◆ What is needed: For every line below, set down an identical copy.

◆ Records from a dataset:
··········

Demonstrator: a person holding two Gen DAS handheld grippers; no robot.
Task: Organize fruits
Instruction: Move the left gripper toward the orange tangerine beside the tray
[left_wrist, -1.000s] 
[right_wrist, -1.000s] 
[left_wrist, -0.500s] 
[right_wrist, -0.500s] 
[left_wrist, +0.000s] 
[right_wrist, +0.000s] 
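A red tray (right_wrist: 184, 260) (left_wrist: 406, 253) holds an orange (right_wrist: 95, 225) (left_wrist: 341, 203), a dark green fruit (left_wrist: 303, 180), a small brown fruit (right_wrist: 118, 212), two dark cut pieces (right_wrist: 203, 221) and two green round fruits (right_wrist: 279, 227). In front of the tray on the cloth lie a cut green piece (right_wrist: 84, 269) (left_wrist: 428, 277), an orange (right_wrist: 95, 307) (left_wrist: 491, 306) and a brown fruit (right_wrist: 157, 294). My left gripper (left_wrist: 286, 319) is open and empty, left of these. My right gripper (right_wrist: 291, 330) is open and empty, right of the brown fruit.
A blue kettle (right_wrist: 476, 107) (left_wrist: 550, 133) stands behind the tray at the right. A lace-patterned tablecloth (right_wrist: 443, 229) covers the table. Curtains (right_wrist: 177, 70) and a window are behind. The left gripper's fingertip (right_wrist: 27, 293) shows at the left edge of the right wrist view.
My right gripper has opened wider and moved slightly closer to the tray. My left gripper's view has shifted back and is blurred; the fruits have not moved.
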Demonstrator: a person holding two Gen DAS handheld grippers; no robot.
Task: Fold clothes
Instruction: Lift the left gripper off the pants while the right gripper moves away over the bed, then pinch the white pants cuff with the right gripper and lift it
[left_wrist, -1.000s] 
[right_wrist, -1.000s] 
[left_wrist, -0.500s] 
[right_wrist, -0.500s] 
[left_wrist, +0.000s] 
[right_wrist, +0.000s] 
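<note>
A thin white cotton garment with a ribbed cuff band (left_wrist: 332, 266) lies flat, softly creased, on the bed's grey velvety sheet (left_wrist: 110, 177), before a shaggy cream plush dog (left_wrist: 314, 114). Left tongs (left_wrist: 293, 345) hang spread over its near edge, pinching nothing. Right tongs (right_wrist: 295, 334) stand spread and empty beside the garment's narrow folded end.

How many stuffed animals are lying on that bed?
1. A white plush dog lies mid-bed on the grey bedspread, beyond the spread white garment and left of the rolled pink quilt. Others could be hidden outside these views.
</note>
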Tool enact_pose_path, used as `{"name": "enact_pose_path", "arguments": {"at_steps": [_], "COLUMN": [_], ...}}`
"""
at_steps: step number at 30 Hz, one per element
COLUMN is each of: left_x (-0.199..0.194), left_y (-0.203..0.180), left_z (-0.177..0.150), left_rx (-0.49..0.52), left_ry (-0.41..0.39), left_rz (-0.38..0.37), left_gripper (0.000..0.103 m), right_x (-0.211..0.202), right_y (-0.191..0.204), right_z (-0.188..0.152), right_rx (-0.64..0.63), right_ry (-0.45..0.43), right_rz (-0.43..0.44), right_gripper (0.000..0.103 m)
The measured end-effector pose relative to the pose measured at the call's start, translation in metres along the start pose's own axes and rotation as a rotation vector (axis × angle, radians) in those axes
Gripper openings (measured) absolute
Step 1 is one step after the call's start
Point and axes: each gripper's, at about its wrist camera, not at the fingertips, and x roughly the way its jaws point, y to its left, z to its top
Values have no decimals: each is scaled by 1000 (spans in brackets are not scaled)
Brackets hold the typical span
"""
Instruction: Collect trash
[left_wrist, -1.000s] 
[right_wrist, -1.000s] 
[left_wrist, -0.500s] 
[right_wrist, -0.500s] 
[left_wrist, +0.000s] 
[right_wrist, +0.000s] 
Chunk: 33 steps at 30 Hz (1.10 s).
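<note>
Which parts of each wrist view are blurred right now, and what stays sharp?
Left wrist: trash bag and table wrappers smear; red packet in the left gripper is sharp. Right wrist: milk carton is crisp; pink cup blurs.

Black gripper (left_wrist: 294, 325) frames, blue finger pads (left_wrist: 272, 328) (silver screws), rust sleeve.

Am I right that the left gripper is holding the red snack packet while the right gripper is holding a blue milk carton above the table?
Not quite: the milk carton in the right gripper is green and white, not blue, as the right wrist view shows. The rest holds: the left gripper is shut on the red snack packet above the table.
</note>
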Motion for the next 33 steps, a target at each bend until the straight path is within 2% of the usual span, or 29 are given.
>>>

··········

◆ Exercise solution:
Demonstrator: a person holding two Gen DAS handheld grippers; no robot.
Task: Organize fruits
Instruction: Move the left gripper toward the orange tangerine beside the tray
[left_wrist, -1.000s] 
[right_wrist, -1.000s] 
[left_wrist, -0.500s] 
[right_wrist, -0.500s] 
[left_wrist, +0.000s] 
[right_wrist, +0.000s] 
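A red tray (right_wrist: 184, 260) (left_wrist: 406, 253) holds an orange (right_wrist: 95, 225) (left_wrist: 341, 203), a dark green fruit (left_wrist: 303, 180), a small brown fruit (right_wrist: 118, 212), two dark cut pieces (right_wrist: 203, 221) and two green round fruits (right_wrist: 279, 227). In front of the tray on the cloth lie a cut green piece (right_wrist: 84, 269) (left_wrist: 428, 277), an orange (right_wrist: 95, 307) (left_wrist: 491, 306) and a brown fruit (right_wrist: 157, 294). My left gripper (left_wrist: 286, 319) is open and empty, left of these. My right gripper (right_wrist: 291, 330) is open and empty, right of the brown fruit.
A blue kettle (right_wrist: 476, 107) (left_wrist: 550, 133) stands behind the tray at the right. A lace-patterned tablecloth (right_wrist: 443, 229) covers the table. Curtains (right_wrist: 177, 70) and a window are behind. The left gripper's fingertip (right_wrist: 27, 293) shows at the left edge of the right wrist view.
My right gripper has opened wider and moved slightly closer to the tray. My left gripper's view has shifted back and is blurred; the fruits have not moved.
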Demonstrator: a person holding two Gen DAS handheld grippers; no robot.
Task: Fold clothes
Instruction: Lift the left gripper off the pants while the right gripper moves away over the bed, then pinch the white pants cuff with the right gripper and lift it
[left_wrist, -1.000s] 
[right_wrist, -1.000s] 
[left_wrist, -0.500s] 
[right_wrist, -0.500s] 
[left_wrist, +0.000s] 
[right_wrist, +0.000s] 
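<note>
A thin white cotton garment with a ribbed cuff band (left_wrist: 332, 266) lies flat, softly creased, on the bed's grey velvety sheet (left_wrist: 110, 177), before a shaggy cream plush dog (left_wrist: 314, 114). Left tongs (left_wrist: 293, 345) hang spread over its near edge, pinching nothing. Right tongs (right_wrist: 295, 334) stand spread and empty beside the garment's narrow folded end.

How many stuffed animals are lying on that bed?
1. A white plush dog lies mid-bed on the grey bedspread, beyond the spread white garment and left of the rolled pink quilt. Others could be hidden outside these views.
</note>
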Tool enact_pose_path, used as `{"name": "enact_pose_path", "arguments": {"at_steps": [_], "COLUMN": [_], ...}}`
"""
at_steps: step number at 30 Hz, one per element
COLUMN is each of: left_x (-0.199..0.194), left_y (-0.203..0.180), left_z (-0.177..0.150), left_rx (-0.49..0.52), left_ry (-0.41..0.39), left_rz (-0.38..0.37), left_gripper (0.000..0.103 m), right_x (-0.211..0.202), right_y (-0.191..0.204), right_z (-0.188..0.152), right_rx (-0.64..0.63), right_ry (-0.45..0.43), right_rz (-0.43..0.44), right_gripper (0.000..0.103 m)
The measured end-effector pose relative to the pose measured at the call's start, translation in metres along the start pose's own axes and rotation as a rotation vector (axis × angle, radians) in those axes
Gripper openings (measured) absolute
Step 1 is one step after the call's start
Point and axes: each gripper's, at about its wrist camera, not at the fingertips, and x roughly the way its jaws point, y to its left, z to its top
Values have no decimals: each is scaled by 1000 (spans in brackets are not scaled)
Brackets hold the typical span
"""
Instruction: Collect trash
[left_wrist, -1.000s] 
[right_wrist, -1.000s] 
[left_wrist, -0.500s] 
[right_wrist, -0.500s] 
[left_wrist, +0.000s] 
[right_wrist, +0.000s] 
Chunk: 33 steps at 30 Hz (1.10 s).
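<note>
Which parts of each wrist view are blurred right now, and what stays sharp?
Left wrist: trash bag and table wrappers smear; red packet in the left gripper is sharp. Right wrist: milk carton is crisp; pink cup blurs.

Black gripper (left_wrist: 294, 325) frames, blue finger pads (left_wrist: 272, 328) (silver screws), rust sleeve.

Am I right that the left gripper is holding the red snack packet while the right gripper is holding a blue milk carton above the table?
Not quite: the milk carton in the right gripper is green and white, not blue, as the right wrist view shows. The rest holds: the left gripper is shut on the red snack packet above the table.
</note>
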Motion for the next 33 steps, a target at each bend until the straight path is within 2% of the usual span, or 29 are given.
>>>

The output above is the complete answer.